*What you have to do*
Can you transcribe every record below exactly as it appears?

*Supplied data*
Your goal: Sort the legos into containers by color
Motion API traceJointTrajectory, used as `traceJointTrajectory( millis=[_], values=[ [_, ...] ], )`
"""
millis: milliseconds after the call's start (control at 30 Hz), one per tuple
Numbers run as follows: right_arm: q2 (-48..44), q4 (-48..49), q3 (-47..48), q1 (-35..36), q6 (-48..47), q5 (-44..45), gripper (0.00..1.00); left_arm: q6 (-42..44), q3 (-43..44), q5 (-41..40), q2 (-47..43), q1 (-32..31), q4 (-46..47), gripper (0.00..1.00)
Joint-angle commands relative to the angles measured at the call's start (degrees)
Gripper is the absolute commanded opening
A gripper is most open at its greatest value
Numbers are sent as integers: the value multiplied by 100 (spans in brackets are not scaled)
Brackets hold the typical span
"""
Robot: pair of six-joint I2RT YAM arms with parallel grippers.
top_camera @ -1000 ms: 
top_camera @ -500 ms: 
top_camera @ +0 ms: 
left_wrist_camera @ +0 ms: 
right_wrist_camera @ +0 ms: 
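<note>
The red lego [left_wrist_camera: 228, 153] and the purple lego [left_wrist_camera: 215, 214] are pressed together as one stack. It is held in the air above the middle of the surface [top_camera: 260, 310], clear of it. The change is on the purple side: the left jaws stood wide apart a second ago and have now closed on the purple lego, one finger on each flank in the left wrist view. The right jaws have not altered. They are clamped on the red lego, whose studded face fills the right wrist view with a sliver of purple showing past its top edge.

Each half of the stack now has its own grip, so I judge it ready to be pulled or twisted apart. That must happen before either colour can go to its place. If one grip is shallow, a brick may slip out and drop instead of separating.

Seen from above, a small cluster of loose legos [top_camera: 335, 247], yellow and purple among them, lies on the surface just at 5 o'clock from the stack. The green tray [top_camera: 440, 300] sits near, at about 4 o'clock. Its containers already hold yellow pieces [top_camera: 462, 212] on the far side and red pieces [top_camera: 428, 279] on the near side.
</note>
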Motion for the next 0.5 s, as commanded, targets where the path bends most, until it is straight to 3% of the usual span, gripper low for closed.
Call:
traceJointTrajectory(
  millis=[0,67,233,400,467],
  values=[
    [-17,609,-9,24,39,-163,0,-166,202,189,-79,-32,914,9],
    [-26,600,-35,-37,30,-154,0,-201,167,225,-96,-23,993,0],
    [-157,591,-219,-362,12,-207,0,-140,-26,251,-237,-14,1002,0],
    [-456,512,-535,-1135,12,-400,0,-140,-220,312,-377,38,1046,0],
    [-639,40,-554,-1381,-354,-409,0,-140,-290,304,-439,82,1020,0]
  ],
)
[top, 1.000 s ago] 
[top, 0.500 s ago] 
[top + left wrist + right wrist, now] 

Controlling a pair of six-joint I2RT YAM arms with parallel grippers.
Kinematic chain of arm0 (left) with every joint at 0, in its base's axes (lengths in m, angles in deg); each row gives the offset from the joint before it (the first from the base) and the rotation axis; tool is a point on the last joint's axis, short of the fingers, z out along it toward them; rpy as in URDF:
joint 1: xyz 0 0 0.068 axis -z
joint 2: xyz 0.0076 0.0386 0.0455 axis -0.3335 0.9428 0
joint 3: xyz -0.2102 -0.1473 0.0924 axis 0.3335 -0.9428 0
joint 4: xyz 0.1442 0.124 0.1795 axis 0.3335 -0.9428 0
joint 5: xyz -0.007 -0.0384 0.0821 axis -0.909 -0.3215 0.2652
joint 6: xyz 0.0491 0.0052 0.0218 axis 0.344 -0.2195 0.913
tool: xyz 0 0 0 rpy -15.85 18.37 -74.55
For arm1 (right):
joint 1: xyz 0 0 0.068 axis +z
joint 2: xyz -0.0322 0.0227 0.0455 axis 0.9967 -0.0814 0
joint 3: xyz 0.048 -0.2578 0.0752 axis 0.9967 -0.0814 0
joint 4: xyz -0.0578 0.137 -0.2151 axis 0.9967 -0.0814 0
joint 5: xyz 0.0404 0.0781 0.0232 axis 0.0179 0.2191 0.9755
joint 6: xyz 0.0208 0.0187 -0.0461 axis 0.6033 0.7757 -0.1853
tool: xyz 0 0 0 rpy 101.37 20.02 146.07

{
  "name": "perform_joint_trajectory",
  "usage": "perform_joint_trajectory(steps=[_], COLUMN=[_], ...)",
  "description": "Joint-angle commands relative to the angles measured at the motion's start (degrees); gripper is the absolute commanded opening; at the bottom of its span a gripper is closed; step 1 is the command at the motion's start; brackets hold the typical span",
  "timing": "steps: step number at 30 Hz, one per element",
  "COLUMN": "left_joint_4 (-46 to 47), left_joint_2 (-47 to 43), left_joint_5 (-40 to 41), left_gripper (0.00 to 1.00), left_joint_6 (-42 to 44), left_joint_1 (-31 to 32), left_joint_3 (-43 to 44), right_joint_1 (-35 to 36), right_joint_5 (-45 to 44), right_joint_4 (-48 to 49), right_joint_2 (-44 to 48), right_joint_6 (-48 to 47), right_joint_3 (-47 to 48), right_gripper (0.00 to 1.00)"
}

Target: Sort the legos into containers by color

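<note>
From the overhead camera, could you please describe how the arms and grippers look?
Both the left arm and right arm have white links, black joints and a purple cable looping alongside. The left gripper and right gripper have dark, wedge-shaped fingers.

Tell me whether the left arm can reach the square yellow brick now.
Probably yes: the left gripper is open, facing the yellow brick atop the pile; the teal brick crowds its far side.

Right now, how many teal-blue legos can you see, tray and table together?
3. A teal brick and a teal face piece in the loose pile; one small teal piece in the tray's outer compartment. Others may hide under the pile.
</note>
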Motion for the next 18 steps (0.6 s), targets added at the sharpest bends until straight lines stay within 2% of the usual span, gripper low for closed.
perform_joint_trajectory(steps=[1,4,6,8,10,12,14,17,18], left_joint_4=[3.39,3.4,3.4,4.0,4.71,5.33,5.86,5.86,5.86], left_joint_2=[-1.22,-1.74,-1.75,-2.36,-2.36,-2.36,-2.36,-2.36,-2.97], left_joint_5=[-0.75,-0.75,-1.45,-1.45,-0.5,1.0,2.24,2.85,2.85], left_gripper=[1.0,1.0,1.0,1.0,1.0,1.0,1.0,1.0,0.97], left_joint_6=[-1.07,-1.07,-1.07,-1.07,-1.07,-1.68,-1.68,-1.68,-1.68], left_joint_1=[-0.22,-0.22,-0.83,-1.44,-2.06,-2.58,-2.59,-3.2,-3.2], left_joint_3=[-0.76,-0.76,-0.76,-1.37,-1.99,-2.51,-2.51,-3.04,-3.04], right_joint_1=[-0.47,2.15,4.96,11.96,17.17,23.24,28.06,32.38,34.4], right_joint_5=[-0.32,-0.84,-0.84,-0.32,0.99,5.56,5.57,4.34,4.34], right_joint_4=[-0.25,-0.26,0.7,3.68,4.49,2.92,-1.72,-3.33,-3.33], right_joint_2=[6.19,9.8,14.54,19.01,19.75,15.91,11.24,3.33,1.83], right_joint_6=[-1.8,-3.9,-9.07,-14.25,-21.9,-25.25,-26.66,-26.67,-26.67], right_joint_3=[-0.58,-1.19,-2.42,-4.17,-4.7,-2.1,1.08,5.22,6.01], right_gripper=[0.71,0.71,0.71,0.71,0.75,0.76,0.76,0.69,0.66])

*Solved exercise*
Your goal: Sort the legos into containers by color
Motion API traceJointTrajectory, used as `traceJointTrajectory( millis=[_], values=[ [_, ...] ], )`
"""
millis: milliseconds after the call's start (control at 30 Hz), one per tuple
Numbers run as follows: right_arm: q2 (-48..44), q4 (-48..49), q3 (-47..48), q1 (-35..36), q6 (-48..47), q5 (-44..45), gripper (0.00..1.00); left_arm: q6 (-42..44), q3 (-43..44), q5 (-41..40), q2 (-47..43), q1 (-32..31), q4 (-46..47), gripper (0.00..1.00)
Joint-angle commands relative to the angles measured at the call's start (degrees)
Gripper is the absolute commanded opening
A gripper is most open at its greatest value
Numbers are sent as integers: the value multiplied by 100 (spans in brackets are not scaled)
Brackets hold the typical span
"""
Robot: pair of six-joint I2RT YAM arms with parallel grippers.
top_camera @ -1000 ms: 
top_camera @ -500 ms: 
top_camera @ +0 ms: 
left_wrist_camera @ +0 ms: 
right_wrist_camera @ +0 ms: 
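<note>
The red lego [left_wrist_camera: 228, 153] and the purple lego [left_wrist_camera: 215, 214] are pressed together as one stack. It is held in the air above the middle of the surface [top_camera: 260, 310], clear of it. The change is on the purple side: the left jaws stood wide apart a second ago and have now closed on the purple lego, one finger on each flank in the left wrist view. The right jaws have not altered. They are clamped on the red lego, whose studded face fills the right wrist view with a sliver of purple showing past its top edge.

Each half of the stack now has its own grip, so I judge it ready to be pulled or twisted apart. That must happen before either colour can go to its place. If one grip is shallow, a brick may slip out and drop instead of separating.

Seen from above, a small cluster of loose legos [top_camera: 335, 247], yellow and purple among them, lies on the surface just at 5 o'clock from the stack. The green tray [top_camera: 440, 300] sits near, at about 4 o'clock. Its containers already hold yellow pieces [top_camera: 462, 212] on the far side and red pieces [top_camera: 428, 279] on the near side.
</note>
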Motion for the next 0.5 s, as commanded, targets where the path bends most, until it is straight to 3% of the usual span, gripper low for closed.
Call:
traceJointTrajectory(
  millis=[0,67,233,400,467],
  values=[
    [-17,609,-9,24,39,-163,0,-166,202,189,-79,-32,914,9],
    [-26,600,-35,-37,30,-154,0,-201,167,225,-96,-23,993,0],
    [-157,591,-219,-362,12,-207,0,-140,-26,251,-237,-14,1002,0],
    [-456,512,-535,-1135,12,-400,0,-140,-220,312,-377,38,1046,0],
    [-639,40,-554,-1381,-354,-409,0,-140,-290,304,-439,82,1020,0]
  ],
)
[top, 1.000 s ago] 
[top, 0.500 s ago] 
[top + left wrist + right wrist, now] 

Controlling a pair of six-joint I2RT YAM arms with parallel grippers.
Kinematic chain of arm0 (left) with every joint at 0, in its base's axes (lengths in m, angles in deg); each row gives the offset from the joint before it (the first from the base) and the rotation axis; tool is a point on the last joint's axis, short of the fingers, z out along it toward them; rpy as in URDF:
joint 1: xyz 0 0 0.068 axis -z
joint 2: xyz 0.0076 0.0386 0.0455 axis -0.3335 0.9428 0
joint 3: xyz -0.2102 -0.1473 0.0924 axis 0.3335 -0.9428 0
joint 4: xyz 0.1442 0.124 0.1795 axis 0.3335 -0.9428 0
joint 5: xyz -0.007 -0.0384 0.0821 axis -0.909 -0.3215 0.2652
joint 6: xyz 0.0491 0.0052 0.0218 axis 0.344 -0.2195 0.913
tool: xyz 0 0 0 rpy -15.85 18.37 -74.55
For arm1 (right):
joint 1: xyz 0 0 0.068 axis +z
joint 2: xyz -0.0322 0.0227 0.0455 axis 0.9967 -0.0814 0
joint 3: xyz 0.048 -0.2578 0.0752 axis 0.9967 -0.0814 0
joint 4: xyz -0.0578 0.137 -0.2151 axis 0.9967 -0.0814 0
joint 5: xyz 0.0404 0.0781 0.0232 axis 0.0179 0.2191 0.9755
joint 6: xyz 0.0208 0.0187 -0.0461 axis 0.6033 0.7757 -0.1853
tool: xyz 0 0 0 rpy 101.37 20.02 146.07

{
  "name": "perform_joint_trajectory",
  "usage": "perform_joint_trajectory(steps=[_], COLUMN=[_], ...)",
  "description": "Joint-angle commands relative to the angles measured at the motion's start (degrees); gripper is the absolute commanded opening; at the bottom of its span a gripper is closed; step 1 is the command at the motion's start; brackets hold the typical span",
  "timing": "steps: step number at 30 Hz, one per element",
  "COLUMN": "left_joint_4 (-46 to 47), left_joint_2 (-47 to 43), left_joint_5 (-40 to 41), left_gripper (0.00 to 1.00), left_joint_6 (-42 to 44), left_joint_1 (-31 to 32), left_joint_3 (-43 to 44), right_joint_1 (-35 to 36), right_joint_5 (-45 to 44), right_joint_4 (-48 to 49), right_joint_2 (-44 to 48), right_joint_6 (-48 to 47), right_joint_3 (-47 to 48), right_gripper (0.00 to 1.00)"
}

Target: Sort the legos into containers by color

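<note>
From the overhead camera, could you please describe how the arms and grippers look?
Both the left arm and right arm have white links, black joints and a purple cable looping alongside. The left gripper and right gripper have dark, wedge-shaped fingers.

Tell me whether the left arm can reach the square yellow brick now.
Probably yes: the left gripper is open, facing the yellow brick atop the pile; the teal brick crowds its far side.

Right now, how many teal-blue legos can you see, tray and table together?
3. A teal brick and a teal face piece in the loose pile; one small teal piece in the tray's outer compartment. Others may hide under the pile.
</note>
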Motion for the next 18 steps (0.6 s), targets added at the sharpest bends until straight lines stay within 2% of the usual span, gripper low for closed.
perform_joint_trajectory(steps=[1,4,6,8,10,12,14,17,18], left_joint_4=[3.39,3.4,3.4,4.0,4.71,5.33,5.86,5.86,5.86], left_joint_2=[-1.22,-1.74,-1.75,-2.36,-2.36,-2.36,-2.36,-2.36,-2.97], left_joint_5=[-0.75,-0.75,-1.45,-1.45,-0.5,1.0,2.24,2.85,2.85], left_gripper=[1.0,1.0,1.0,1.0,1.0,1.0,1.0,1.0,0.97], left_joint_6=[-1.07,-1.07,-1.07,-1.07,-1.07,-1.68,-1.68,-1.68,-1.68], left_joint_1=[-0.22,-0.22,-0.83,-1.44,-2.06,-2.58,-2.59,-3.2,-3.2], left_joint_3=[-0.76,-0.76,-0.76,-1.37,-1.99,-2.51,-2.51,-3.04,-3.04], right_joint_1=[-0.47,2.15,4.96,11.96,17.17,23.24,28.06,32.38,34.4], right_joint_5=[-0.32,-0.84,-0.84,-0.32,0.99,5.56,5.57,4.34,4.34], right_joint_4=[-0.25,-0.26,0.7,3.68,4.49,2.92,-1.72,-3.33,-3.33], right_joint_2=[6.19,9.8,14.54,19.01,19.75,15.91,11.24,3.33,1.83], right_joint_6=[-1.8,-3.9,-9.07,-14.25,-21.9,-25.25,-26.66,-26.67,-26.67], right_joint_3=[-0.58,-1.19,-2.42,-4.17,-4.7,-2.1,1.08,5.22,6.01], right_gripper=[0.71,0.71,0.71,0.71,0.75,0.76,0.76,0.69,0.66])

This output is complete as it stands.